(Mexico) Nicolas Maduro est arrivé vendredi à Mexico pour participer à un sommet régional, a annoncé vendredi le gouvernement mexicain, premier voyage officiel à l’étranger du président vénézuélien depuis qu’il est réclamé par la justice des États-Unis.

Agence France-Presse

M. Maduro a été accueilli à l’aéroport par le chef de la diplomatie mexicaine Marcelo Ebrard, a annoncé le ministère mexicain des Affaires étrangères sur Twitter.

PHOTO MINISTÈRE MEXICAIN DES AFFAIRES ÉTRANGÈRES VIA AFP

Le ministère mexicain des Affaires étrangères Marcelo Ebrard s'est rendu à l'aéroport de Mexico pour accueillir Nicolas Maduro.

« On atterrit au Mexique ! […] Nous venons porteurs de la vérité du Venezuela, de Bolivar, de Chavez et des Libérateurs. L’Union est au-dessus des différences. Tout pour l’union, rien sans l’union ! » a tweeté pour sa part le président Maduro à son arrivée.
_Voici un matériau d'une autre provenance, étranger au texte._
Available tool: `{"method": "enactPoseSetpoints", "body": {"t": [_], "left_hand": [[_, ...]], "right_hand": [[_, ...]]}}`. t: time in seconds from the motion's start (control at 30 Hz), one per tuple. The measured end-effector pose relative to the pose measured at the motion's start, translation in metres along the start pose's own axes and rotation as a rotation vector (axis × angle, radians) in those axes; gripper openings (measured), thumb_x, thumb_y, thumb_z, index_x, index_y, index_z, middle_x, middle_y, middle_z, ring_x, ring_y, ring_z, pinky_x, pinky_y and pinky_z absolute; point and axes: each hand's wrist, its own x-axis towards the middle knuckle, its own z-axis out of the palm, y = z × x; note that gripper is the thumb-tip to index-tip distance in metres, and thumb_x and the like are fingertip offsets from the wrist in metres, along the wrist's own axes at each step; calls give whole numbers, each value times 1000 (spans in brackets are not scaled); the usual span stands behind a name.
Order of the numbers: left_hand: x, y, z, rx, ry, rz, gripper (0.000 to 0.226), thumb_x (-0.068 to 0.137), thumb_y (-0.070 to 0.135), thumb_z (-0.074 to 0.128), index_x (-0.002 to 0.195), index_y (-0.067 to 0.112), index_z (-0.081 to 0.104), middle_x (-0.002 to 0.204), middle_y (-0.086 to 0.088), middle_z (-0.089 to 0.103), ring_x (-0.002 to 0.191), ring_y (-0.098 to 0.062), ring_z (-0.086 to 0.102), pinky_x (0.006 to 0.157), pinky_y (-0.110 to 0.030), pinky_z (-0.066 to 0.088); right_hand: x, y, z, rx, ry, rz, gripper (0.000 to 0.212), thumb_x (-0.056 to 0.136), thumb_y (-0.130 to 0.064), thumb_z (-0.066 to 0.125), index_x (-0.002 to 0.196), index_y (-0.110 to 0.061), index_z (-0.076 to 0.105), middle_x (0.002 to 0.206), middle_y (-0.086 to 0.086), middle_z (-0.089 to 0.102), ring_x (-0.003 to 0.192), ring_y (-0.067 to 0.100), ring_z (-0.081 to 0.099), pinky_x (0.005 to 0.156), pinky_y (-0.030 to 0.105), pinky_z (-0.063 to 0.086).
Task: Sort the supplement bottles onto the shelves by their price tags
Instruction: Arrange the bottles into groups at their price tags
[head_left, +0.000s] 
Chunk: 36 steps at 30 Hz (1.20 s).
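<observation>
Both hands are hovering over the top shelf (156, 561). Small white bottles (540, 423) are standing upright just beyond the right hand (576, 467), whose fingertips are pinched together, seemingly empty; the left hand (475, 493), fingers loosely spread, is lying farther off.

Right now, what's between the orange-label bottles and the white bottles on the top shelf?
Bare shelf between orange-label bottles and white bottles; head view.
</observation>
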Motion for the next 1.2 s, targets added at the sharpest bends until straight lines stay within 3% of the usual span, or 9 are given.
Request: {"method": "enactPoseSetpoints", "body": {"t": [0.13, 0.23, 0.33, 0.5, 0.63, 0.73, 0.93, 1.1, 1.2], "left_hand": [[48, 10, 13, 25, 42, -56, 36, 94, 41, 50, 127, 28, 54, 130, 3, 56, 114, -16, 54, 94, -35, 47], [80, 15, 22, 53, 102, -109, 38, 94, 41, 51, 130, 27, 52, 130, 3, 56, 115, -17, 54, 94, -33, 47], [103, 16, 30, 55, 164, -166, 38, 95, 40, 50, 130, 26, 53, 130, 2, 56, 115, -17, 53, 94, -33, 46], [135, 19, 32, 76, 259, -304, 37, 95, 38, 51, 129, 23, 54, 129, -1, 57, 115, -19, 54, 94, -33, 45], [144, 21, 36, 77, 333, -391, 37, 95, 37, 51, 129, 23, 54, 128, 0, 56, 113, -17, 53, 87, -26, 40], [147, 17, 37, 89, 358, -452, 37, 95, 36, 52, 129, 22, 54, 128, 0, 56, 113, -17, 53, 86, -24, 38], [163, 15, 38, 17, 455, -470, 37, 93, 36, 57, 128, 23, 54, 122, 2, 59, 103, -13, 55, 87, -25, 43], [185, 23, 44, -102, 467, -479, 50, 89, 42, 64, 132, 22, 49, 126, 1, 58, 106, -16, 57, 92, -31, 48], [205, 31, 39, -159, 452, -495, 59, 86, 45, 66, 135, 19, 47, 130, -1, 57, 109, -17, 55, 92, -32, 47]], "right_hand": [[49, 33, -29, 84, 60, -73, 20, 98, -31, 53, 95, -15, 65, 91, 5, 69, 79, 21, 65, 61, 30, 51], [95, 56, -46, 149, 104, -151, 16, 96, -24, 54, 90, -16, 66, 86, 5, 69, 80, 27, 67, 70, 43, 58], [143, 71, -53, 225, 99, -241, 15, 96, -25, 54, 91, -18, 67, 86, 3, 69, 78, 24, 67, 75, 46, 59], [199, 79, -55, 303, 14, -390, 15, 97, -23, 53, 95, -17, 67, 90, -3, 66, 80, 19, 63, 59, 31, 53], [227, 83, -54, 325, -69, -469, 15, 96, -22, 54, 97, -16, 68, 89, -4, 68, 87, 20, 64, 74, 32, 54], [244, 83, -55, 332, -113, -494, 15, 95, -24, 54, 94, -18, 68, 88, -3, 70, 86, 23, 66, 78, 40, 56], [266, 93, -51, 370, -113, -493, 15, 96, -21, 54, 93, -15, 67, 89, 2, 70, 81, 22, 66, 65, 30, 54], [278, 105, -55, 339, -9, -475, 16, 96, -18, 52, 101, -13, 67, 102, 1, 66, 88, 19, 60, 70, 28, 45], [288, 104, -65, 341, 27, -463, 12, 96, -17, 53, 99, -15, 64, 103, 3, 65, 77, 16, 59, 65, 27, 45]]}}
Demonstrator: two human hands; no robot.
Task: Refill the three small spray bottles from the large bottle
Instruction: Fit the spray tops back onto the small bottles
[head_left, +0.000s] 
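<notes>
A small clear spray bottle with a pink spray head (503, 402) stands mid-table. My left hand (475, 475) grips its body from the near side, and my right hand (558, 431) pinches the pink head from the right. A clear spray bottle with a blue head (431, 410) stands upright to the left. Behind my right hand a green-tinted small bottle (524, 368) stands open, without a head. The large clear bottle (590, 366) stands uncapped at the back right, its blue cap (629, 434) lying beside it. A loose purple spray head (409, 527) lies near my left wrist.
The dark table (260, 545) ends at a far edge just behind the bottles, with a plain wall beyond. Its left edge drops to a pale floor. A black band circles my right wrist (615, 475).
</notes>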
En mars 2020, le département américain de la Justice a notamment accusé le président vénézuélien de « narcoterrorisme », trafic de drogue et possession d’armes, et a offert 15 millions de dollars pour sa capture.

Depuis, M. Maduro évite de quitter son pays. Ce déplacement au Mexique est son premier voyage officiel depuis qu’il a été inculpé par la justice américaine.

Les médias locaux évoquent toujours la possibilité que M. Marudo soit arrêté à l’étranger.

Cela ne l’avait pas empêché de lancer le mois dernier en bravade : « Cette année, nous allons à New York, hein ? Le discours de l’ONU […]. Nous sommes préparés, nous y allons par terre, mer ou par les airs. Nous y arriverons ».

M. Maduro n’a pas assisté à l’Assemblée générale des Nations unies, qui débute mardi à New York, depuis 2018.

Et la confirmation de sa participation au sommet de la CELAC au Mexique est intervenue à la dernière minute, quelques heures seulement avant le sommet des 33 pays de la Communauté des États d’Amérique latine et des Caraïbes (CELAC).

PHOTO CLAUDIO CRUZ, AGENCE FRANCE-PRESSE

Nicolas Maduro au volant d'un véhicule dans les rues de Mexico.

Les relations entre le Venezuela et le Mexique, autrefois tendues, se sont réchauffées depuis l’arrivée au pouvoir en 2018 à Mexico du président de gauche Andrés Manuel López Obrador.

Les deux présidents sont notamment partisans de donner un plus grand rôle à la CELAC pour évincer l’Organisation des États américains (OEA) qu’ils voient comme un instrument de mainmise des États-Unis sur l’Amérique latine.

« Il y a un débat entre l’OEA et la CELAC, c’est l’éternel débat […] entre l’Amérique latine et les Caraïbes, notre Amérique, et l’autre Amérique, l’Amérique impériale », a déclaré M. Marudo à la télévision d’État vénézuélienne VTV.

Le Mexique, contrairement aux États-Unis et à d’autres pays, a notamment refusé de reconnaître l’opposant Juan Guaidó comme président légitime du Venezuela. Le pays est par ailleurs l’hôte de négociations entre le gouvernement chaviste vénézuélien et l’opposition.

M. Lopez Obrador doit ouvrir samedi matin le sommet de la CELAC, auquel participera également le président cubain Miguel Diaz-Canel, grand allié de Nicolas Maduro.